Your objective >> Your answer must be the listing repeated word for word, without its pictures.

Supplied material >>
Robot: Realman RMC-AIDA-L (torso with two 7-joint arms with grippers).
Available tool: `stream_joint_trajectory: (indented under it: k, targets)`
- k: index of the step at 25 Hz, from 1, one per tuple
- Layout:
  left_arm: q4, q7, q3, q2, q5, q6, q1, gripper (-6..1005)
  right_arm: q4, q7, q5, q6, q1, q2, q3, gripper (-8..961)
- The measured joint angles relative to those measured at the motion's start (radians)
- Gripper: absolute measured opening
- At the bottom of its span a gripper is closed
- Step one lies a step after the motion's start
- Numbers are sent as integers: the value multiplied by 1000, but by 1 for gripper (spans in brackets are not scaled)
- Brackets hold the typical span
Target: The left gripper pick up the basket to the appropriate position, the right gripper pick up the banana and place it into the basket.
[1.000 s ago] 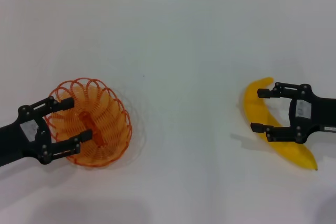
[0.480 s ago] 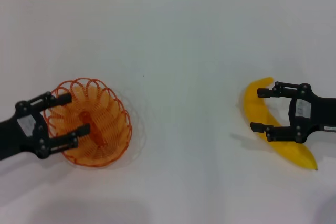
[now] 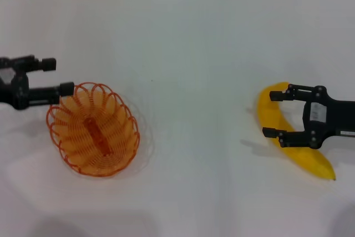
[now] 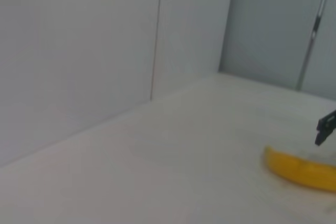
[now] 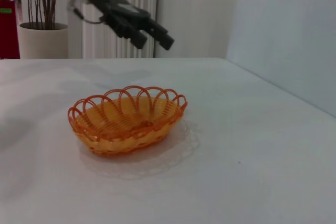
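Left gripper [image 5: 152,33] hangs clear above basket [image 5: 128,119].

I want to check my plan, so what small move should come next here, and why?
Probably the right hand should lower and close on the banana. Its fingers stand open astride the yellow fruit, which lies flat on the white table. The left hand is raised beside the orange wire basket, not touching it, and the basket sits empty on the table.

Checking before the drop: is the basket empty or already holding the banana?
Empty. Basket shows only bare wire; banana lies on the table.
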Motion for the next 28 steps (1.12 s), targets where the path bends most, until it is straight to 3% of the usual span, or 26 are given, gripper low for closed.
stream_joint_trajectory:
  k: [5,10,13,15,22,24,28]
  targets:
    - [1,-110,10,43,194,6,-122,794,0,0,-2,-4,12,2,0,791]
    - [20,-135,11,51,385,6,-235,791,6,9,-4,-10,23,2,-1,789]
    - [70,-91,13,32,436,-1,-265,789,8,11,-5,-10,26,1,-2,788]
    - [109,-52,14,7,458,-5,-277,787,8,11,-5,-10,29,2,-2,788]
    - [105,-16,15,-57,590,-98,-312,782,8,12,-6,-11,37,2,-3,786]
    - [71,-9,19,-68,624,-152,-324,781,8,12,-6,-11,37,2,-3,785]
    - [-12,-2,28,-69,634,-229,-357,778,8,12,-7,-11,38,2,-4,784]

Answer box >>
Robot: Realman RMC-AIDA-L (torso with two 7-joint arms with grippers).
Available tool: `stream_joint_trajectory: (indented under it: k, targets)`
- k: index of the step at 25 Hz, from 1, one per tuple
- Layout:
  left_arm: q4, q7, q3, q2, q5, q6, q1, gripper (-6..1005)
  right_arm: q4, q7, q5, q6, q1, q2, q3, gripper (-8..961)
- The measured joint angles relative to those measured at the motion's start (radians)
- Gripper: absolute measured opening
- At the bottom of its span a gripper is closed
- Step one lies a step after the motion's start
- Numbers are sent as integers: the value multiplied by 1000, but by 1 for gripper (spans in brackets are not scaled)
- Brackets hold the typical span
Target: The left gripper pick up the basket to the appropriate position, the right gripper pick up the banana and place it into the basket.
[1.000 s ago] 
[0.480 s ago] 
[now] 
[now] 
[now] 
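Left gripper [image 5: 152,33] hangs clear above basket [image 5: 128,119].

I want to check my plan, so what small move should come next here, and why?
Probably the right hand should lower and close on the banana. Its fingers stand open astride the yellow fruit, which lies flat on the white table. The left hand is raised beside the orange wire basket, not touching it, and the basket sits empty on the table.

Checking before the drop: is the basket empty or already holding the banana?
Empty. Basket shows only bare wire; banana lies on the table.
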Motion for the next 28 steps (1.12 s), targets where the path bends most, until it is straight to 3% of the usual span, or 26 are given, gripper low for closed.
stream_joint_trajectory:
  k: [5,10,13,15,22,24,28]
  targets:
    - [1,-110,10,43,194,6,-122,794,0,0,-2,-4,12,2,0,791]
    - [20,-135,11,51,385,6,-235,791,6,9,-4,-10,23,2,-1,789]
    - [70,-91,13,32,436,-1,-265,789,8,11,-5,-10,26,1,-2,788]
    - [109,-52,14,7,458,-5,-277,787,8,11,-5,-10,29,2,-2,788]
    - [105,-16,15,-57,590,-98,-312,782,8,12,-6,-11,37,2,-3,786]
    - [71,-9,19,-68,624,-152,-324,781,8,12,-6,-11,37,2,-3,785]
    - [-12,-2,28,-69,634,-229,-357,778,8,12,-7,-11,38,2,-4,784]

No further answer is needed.